I have some issues with this question, purely in terms of randomness

Ordinarily I'd use =RAND() on every row to create random numbers, then use something like RANK or SMALL to extract the smallest values which are now in a random order. These can easily be combined with IF as an array formula if needed. My problem here is the requirement to be "at least two rows away from the previous one". [Side question, do you mean two rows between or one row between? I read this as row 3 is OK if row 1 has been selected]. Say you have 10 items in your data set and the first one selected randomly is item 3. You can now have only 3,5,7,9 and 11, but 11 doesn't exist, and this isn't randomness either - the other items have to be entirely correlated, which in turn makes it difficult to calculate your answer using randomness

So what's the priority here? Randomness or distance between items selected?
 
Upvote 0
Thanks for replying @baitmaster. Sorry I wasn't clear in the original post.

The way the employees work may sometimes have them creating data for the same customer right after the first one (it would be very rare to have three at a time). To get a random sampling of how Charlie is dealing with customers, I wouldn't want to get both row's 3 and 4. I would at least want it to be 3 and 5, but could be 3 and 12. Hence SOMEWHAT random :). To put it into an example:

Charlie has 17 rows of data today.
Debbie has 23 rows of data today
Frank has 31 rows of data (Yes, I just realized I randomly picked three prime numbers).

I want to get 5 rows each from Charlie, Debbie and Frank, but I don't want any two of Charlies's 5 to be sequential, and none of Debbie's to be sequential, and none of Franks to be sequential. (I'm fine if the last row of Charlie and the first row of Debbie's follow each other. (In reality I'm looking at 15 or more individual names).

Every day is going to have a random number of total rows per person, but it's always greater than 10 per.

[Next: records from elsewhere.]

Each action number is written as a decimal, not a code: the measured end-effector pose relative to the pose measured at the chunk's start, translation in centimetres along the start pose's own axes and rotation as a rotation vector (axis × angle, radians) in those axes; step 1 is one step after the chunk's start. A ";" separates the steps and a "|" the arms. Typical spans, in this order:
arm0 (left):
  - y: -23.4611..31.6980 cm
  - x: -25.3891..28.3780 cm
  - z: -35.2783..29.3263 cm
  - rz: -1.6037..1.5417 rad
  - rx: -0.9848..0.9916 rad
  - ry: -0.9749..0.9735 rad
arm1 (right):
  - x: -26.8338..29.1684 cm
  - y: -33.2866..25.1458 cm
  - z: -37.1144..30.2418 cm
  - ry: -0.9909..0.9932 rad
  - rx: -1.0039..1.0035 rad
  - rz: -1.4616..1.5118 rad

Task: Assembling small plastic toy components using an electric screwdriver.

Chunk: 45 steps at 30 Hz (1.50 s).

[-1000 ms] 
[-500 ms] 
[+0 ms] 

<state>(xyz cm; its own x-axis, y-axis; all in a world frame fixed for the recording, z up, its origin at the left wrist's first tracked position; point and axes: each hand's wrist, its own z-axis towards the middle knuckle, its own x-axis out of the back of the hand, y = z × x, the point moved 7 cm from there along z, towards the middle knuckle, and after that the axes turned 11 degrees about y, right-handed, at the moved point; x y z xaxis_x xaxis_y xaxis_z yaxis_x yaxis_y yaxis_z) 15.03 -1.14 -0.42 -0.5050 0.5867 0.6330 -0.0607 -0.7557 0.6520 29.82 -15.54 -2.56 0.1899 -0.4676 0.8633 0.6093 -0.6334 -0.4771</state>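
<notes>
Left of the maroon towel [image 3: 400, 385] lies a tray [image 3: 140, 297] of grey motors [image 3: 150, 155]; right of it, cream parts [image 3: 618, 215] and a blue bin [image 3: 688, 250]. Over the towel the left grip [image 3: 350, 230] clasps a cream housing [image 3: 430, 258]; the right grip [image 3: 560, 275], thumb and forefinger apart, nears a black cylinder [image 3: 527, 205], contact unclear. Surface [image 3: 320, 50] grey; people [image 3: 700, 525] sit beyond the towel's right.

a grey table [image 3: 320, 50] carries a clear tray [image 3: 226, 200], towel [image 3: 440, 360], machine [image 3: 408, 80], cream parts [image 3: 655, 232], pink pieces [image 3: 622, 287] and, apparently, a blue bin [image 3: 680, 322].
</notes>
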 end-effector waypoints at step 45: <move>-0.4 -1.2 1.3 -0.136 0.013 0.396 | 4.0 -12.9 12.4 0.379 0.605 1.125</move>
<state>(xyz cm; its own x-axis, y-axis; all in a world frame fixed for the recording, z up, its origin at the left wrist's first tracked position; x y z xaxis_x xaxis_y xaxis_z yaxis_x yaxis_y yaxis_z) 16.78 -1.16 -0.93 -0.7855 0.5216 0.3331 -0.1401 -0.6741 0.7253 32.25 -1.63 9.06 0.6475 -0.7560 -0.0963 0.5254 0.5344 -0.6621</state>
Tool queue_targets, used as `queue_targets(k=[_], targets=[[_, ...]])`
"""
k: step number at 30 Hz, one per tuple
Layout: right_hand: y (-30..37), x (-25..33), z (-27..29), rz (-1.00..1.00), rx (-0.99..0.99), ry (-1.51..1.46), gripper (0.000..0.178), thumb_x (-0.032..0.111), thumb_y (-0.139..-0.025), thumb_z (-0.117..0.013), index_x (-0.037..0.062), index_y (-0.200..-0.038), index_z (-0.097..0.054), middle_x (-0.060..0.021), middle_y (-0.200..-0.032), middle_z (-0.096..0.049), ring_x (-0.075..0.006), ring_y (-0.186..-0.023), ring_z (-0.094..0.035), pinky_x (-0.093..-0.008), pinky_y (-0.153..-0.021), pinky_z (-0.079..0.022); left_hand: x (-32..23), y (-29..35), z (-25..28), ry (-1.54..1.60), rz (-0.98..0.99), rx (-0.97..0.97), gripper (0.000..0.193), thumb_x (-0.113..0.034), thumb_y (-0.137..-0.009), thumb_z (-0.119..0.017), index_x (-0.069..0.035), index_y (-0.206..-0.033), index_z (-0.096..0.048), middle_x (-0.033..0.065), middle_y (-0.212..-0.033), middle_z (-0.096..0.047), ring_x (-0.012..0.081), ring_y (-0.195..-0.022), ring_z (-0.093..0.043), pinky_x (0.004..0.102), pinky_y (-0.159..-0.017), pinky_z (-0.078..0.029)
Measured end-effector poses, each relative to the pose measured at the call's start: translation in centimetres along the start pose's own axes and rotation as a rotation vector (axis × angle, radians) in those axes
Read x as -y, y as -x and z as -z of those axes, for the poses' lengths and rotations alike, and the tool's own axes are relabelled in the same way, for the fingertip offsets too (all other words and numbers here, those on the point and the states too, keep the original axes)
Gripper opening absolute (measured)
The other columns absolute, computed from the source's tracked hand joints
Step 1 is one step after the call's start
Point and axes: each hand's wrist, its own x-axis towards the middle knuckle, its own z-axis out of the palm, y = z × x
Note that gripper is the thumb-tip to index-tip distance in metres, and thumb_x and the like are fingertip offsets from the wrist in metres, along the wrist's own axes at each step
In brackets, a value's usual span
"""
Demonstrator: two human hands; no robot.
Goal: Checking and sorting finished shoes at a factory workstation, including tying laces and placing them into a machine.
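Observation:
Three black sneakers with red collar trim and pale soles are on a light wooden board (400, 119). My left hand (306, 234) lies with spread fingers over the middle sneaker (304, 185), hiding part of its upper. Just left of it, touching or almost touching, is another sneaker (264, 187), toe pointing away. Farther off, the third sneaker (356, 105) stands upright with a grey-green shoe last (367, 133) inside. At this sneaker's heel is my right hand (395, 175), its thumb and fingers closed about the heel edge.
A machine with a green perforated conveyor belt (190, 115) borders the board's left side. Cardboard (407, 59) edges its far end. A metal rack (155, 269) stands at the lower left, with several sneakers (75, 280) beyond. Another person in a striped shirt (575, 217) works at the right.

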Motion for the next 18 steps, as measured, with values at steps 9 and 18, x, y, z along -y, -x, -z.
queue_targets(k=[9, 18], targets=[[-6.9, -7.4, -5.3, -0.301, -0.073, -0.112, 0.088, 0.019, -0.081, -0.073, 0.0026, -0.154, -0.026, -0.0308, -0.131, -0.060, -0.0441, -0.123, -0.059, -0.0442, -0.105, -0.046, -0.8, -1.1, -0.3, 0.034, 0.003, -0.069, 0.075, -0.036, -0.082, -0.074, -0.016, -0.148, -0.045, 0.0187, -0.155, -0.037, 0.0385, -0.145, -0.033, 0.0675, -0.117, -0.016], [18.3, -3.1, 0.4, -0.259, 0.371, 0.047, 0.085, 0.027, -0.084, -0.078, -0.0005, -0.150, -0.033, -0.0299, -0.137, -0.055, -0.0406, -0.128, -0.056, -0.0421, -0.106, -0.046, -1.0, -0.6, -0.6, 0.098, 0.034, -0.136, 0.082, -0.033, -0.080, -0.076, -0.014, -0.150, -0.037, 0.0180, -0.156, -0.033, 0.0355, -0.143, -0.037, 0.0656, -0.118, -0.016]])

Hope I was able to make it clearer :)
 
Last edited:
Upvote 0
Interesting. So your requirement isn't to have a gap between the rows selected, it's to have different clients. I don't suppose for a moment there's a client reference / identifier shown on each row? If you can in some way filter your data for uniqueness then this complexity goes away
 
Upvote 0
Not in the way it pulls it now... But I think I can alter the report a bit. How about if I could guarantee a pull of 100+ lines per person ( I could just make it a week instead of a day)... Then you can just randomize based off the employee name with random between 3 and let's say 15. That way we will not get any consecutive and we can still make the count of 5 easily before moving onto the next employee?
 
Upvote 0
OK, how about differentiating into 2 groups based on odd/even row numbers?

column A = a series of unique references for demo purposes. I've just used a, b, c...
B1, copied down: =IF(ROW()/2=INT(ROW()/2),RAND(),1+RAND())

D1 down are ranking values 1, 2, 3....
E1 copied down are the smallest values in ranked order =SMALL($B:$B,D1)
F1 copied down demonstrates the uniqueness =INDEX(A:A,MATCH(E1,B:B,0))

This way you get two unique data subsets where all members are disconnected from their original neighbour
 
Upvote 0
Hhi @baitmaster,

Now we get to the part where I'm not a programmer -- at all -- , but have a good Boolean sense about me.

I can putz around with formulas to get things to happen, but once we hit VBA and macros, I start to assume a fetal position and suck my thumb a lot.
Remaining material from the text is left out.